:: EXERCISE DETAILS ::
What you produce should be the lines from the line containing "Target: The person" through the last line below, both ends included, reproduced exactly and without pictures.

[Items from a dataset]

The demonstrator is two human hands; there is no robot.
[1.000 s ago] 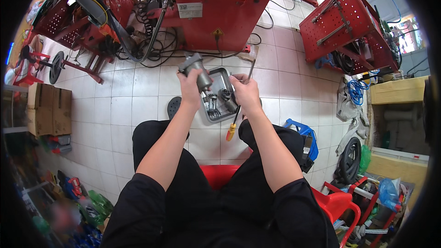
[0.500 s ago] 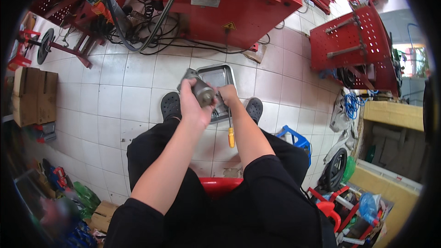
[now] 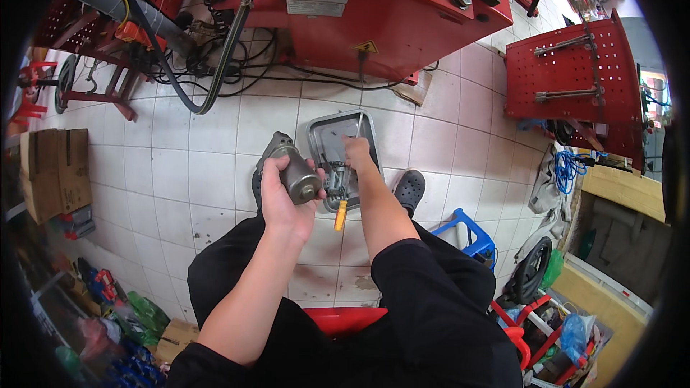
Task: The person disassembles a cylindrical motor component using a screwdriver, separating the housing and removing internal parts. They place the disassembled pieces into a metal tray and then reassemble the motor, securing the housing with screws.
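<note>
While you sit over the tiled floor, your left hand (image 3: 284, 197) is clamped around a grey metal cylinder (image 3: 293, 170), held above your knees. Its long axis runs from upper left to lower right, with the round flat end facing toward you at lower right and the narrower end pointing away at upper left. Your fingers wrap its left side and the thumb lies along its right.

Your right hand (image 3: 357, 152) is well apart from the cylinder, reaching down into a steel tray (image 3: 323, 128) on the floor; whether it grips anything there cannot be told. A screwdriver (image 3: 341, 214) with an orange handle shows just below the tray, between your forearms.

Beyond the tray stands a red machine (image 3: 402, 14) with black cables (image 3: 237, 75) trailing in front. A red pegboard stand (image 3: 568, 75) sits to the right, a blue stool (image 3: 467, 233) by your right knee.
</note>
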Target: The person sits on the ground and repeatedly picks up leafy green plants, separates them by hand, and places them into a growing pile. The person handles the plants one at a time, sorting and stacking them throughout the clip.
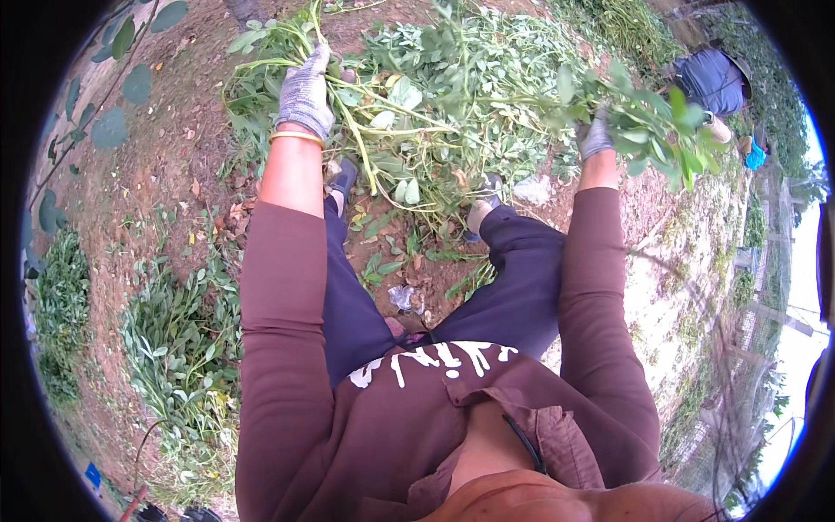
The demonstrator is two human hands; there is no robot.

:: WORKED SOLUTION ::
Target: The person sits on the ground and repeatedly picks up leafy green plants, separates them by hand, and places them into a growing pile. The person handles the plants one at a time, sorting and stacking them throughout the clip.
The demonstrator is two human hands; there is no robot.

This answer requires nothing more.